→ **What the task requires**
In the material below, find the line with "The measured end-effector" and the line with "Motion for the", then output those two lines and every line between them, exactly.

→ **Source data**
——
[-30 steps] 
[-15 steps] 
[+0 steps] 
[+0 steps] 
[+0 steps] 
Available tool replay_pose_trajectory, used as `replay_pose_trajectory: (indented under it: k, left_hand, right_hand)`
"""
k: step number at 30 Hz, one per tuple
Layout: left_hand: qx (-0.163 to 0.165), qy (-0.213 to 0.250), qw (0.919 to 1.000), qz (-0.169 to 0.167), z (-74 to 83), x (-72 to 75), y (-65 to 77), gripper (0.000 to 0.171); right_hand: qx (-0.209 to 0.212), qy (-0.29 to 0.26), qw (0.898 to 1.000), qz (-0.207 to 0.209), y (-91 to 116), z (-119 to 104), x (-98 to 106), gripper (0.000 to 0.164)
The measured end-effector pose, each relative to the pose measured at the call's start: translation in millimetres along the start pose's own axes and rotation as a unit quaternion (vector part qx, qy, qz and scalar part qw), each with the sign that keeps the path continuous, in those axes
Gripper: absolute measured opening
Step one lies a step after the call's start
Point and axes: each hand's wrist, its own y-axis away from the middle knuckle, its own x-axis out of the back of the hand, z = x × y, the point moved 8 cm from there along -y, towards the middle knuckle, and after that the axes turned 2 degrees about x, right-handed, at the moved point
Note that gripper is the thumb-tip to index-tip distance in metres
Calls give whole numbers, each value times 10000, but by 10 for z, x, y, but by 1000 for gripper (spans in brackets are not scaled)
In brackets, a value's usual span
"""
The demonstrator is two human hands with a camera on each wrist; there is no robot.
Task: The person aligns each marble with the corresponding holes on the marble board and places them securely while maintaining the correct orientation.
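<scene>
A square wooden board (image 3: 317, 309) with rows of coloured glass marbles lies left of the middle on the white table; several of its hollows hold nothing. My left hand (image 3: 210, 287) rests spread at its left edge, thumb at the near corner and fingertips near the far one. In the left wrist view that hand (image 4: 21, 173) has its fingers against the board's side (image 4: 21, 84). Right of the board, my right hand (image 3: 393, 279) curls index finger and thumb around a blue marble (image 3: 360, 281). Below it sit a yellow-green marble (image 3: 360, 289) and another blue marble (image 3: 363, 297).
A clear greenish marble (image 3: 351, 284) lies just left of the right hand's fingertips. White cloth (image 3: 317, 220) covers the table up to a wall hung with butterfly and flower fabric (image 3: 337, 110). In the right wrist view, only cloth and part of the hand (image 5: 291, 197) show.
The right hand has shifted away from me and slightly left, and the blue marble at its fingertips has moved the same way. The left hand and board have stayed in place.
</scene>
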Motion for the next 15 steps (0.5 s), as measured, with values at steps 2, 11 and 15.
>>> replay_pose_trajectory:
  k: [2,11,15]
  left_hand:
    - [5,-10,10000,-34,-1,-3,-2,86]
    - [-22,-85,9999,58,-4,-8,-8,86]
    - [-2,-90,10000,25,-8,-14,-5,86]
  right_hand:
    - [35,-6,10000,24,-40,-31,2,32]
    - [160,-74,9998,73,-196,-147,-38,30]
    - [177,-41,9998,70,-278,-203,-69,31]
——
→ **Solution to the problem**
The measured end-effector pose, each relative to the pose measured at the call's start: translation in millimetres along the start pose's own axes and rotation as a unit quaternion (vector part qx, qy, qz and scalar part qw), each with the sign that keeps the path continuous, in those axes
Gripper: absolute measured opening
Step one lies a step after the call's start
Point and axes: each hand's wrist, its own y-axis away from the middle knuckle, its own x-axis out of the back of the hand, z = x × y, the point moved 8 cm from there along -y, towards the middle knuckle, and after that the axes turned 2 degrees about x, right-handed, at the moved point
Note that gripper is the thumb-tip to index-tip distance in metres
Calls give whole numbers, each value times 10000, but by 10 for z, x, y, but by 1000 for gripper (spans in brackets are not scaled)
In brackets, a value's usual span
"""
The demonstrator is two human hands with a camera on each wrist; there is no robot.
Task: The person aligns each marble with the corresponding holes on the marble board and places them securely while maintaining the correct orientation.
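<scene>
A square wooden board (image 3: 317, 309) with rows of coloured glass marbles lies left of the middle on the white table; several of its hollows hold nothing. My left hand (image 3: 210, 287) rests spread at its left edge, thumb at the near corner and fingertips near the far one. In the left wrist view that hand (image 4: 21, 173) has its fingers against the board's side (image 4: 21, 84). Right of the board, my right hand (image 3: 393, 279) curls index finger and thumb around a blue marble (image 3: 360, 281). Below it sit a yellow-green marble (image 3: 360, 289) and another blue marble (image 3: 363, 297).
A clear greenish marble (image 3: 351, 284) lies just left of the right hand's fingertips. White cloth (image 3: 317, 220) covers the table up to a wall hung with butterfly and flower fabric (image 3: 337, 110). In the right wrist view, only cloth and part of the hand (image 5: 291, 197) show.
The right hand has shifted away from me and slightly left, and the blue marble at its fingertips has moved the same way. The left hand and board have stayed in place.
</scene>
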Motion for the next 15 steps (0.5 s), as measured, with values at steps 2, 11 and 15.

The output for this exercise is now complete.